Bryan Richardson
On Friday night I stopped at Safeway and bought shrimp flavored Cup-o-Noodles for dinner. On Saturday I drove to Fred Meyer and picked up a can of Campbell's chicken noodle. On Sunday I slurped soup at Pho Jasmine, and by Monday I was wondering whether Chaba Thai stills serves their signature sour-sweet squid and pork soup (they do). Am I trying to kill myself with a sodium overdose, or have the crappy weather and my freezing cold apartment created a soup addiction? Regardless, these local soup gourmets serve up a delicious bowl of hot lovin' in this, the cruel, cruel world.

Café Voila
SW 9th & Washington

This adorable little downtown café will endear you with its sincerity and delicious high-quality food. Their inventive soups rotate daily; recently they served a butternut squash with pancetta and a white bean and vegetable soup zestified with pesto.
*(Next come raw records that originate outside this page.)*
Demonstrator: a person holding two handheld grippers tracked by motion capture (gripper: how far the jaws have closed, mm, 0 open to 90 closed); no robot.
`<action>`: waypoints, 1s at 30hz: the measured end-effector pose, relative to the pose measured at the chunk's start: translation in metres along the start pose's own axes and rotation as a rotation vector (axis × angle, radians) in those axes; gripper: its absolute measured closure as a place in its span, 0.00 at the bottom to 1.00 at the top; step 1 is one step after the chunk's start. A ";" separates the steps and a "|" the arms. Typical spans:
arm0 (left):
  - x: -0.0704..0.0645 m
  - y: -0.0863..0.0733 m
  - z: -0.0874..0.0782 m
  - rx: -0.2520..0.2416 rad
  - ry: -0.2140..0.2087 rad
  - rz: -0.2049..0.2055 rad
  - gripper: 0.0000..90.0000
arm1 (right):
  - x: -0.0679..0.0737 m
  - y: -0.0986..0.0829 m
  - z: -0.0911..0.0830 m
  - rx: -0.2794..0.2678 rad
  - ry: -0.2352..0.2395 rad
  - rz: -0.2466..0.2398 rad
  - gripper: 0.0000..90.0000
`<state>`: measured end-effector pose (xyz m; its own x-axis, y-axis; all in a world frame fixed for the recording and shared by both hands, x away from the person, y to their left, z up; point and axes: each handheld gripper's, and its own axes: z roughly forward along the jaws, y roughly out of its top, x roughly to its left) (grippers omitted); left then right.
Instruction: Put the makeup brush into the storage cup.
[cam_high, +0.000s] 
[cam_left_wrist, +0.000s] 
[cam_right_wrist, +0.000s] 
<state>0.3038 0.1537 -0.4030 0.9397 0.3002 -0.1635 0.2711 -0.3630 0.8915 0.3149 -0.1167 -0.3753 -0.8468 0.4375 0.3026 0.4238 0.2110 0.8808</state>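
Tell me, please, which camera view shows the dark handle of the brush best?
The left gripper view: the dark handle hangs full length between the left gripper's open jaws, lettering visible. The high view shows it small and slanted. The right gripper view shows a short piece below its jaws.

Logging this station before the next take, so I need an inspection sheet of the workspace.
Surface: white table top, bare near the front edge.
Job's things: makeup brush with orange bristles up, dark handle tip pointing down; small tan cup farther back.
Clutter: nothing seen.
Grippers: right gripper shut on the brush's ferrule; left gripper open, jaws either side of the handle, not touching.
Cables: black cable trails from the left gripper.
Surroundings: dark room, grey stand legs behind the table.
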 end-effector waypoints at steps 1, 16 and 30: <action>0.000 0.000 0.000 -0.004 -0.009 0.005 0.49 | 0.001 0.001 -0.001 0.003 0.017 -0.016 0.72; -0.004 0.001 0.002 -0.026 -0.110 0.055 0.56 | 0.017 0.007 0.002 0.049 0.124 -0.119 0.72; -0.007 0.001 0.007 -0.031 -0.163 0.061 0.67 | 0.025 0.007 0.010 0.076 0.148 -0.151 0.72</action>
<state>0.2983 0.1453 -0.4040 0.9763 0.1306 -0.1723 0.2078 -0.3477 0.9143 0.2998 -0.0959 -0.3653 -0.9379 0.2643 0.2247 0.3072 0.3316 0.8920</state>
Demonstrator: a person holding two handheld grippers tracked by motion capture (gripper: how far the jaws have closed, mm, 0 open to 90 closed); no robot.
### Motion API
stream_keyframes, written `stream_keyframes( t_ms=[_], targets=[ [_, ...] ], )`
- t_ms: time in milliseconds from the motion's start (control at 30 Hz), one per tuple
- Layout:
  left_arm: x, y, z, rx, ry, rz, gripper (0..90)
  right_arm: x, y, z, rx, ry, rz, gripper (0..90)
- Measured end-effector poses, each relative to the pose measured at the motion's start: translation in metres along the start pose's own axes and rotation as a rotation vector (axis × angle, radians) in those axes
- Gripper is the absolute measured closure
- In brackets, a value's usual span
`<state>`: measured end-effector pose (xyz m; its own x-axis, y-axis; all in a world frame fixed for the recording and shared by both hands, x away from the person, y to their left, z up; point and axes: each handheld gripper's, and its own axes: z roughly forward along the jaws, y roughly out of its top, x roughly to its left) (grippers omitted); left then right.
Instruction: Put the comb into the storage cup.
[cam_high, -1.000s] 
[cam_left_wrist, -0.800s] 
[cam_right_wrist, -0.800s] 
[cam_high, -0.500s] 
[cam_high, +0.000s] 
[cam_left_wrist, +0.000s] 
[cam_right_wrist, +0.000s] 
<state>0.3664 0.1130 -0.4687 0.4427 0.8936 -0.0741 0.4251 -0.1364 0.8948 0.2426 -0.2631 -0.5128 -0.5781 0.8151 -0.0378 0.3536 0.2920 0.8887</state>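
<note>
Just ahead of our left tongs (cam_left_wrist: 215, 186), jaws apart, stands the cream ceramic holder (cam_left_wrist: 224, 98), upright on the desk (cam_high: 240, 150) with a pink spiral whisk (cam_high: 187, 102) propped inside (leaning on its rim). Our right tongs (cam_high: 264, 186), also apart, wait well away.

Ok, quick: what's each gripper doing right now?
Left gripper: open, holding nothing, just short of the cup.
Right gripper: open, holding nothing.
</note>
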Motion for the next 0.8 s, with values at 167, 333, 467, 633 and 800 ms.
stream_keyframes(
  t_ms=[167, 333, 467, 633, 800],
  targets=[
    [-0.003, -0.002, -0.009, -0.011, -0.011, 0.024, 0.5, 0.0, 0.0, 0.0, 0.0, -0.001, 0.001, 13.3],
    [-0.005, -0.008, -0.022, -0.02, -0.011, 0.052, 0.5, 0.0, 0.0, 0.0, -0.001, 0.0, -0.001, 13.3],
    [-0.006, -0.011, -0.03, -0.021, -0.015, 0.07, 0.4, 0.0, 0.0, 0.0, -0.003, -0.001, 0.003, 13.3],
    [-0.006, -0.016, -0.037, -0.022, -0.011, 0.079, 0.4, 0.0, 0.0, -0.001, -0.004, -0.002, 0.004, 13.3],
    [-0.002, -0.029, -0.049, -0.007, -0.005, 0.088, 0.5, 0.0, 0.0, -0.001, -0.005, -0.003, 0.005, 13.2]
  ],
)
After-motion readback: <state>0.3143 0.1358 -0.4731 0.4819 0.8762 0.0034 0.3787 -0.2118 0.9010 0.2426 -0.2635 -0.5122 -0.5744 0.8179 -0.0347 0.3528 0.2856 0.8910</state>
Order a cup or bowl with one of their sandwiches (like goat cheese and tomato or pecan chicken salad), fresh mixed green salads, or deli salads. I couldn't pass up their duck, wild rice, and cranberry salad creation, which, paired with the bean soup, represented nearly every food group. Next time you're downtown, give this place a try--the owner will thank you, and you'll undoubtedly be back.

No Fish! Go Fish!
3962 SE Hawthorne, 235-5378

No Fish calls their soup the Soup of the Gods and for good reason. With 97 of their own soup recipes varying daily, and fish-shaped stuffed cornbread sandwiches to back each hearty bowl up, you've got a healthy, delicious, and if you so choose, entirely vegetarian meal. If you want a main attraction with your bowl of homemade goodness, try No Fish's newly revamped dinner menu designed by former Atwater's chef Peter Tribuzio, featuring thrilling dishes like wild boar, lamb shank, pepper crusted tuna, breaded eggplant gorgonzola, and more. This place runs the gamut.

Old Wives' Tale
1300 E Burnside, 238-0470

Besides their incredibly thick and rich Hungarian mushroom soup, Old Wives' makes at least one vegan soup per day. My favorite is their clam chowder, which is brothier than most, has big chunks of clam, and doesn't make me feel like I'm going to have a coronary, even after two bowls. Other great varieties are the butternut squash and the borscht, and a refillable bowl comes with an endless variety of rolls, cornbread, and crackers.

Misohapi
1123 NW 23rd Ave, 796-2012

If I started to get into all the pho restaurants in town, I'd be here for another whole column, so I'll save that for later--although yes, Misohapi does serve pho. The pho, though, isn't reason enough to make the trip, but the miso soup is. Loaded with crisp fresh vegetables like huge stalks of broccoli, carrots, and onions, this miso soup amounts to a fabulous meal--especially if you find yourself under the weather. Besides the profoundly delicious miso, Misohapi offers other creative soups like the bright yellow coconut curry shrimp, the lemongrass tofu soup made with zucchini, mushrooms, and snowpeas, and tasty standards like hot and sour pork wonton soup, and a sizzling vegetable. The miso's the best though, so don't skip it.

New Old Lompoc
1616 NW 23rd, 225-1855

Not only does the Lompoc make several powerful varieties of beer, they also home-make a daily soup, and more importantly, a fantastic French onion, topped with Swiss and baked in the oven until it's bubbly and golden brown. A bowl of French onion is the perfect winter dinner because it satisfies your desire for heartiness without causing too much damage to your ever growing ass. Stop by for lunch or dinner and order a cup of soup, salad, and bread and it'll only cost you five bucks, which means more money for beer.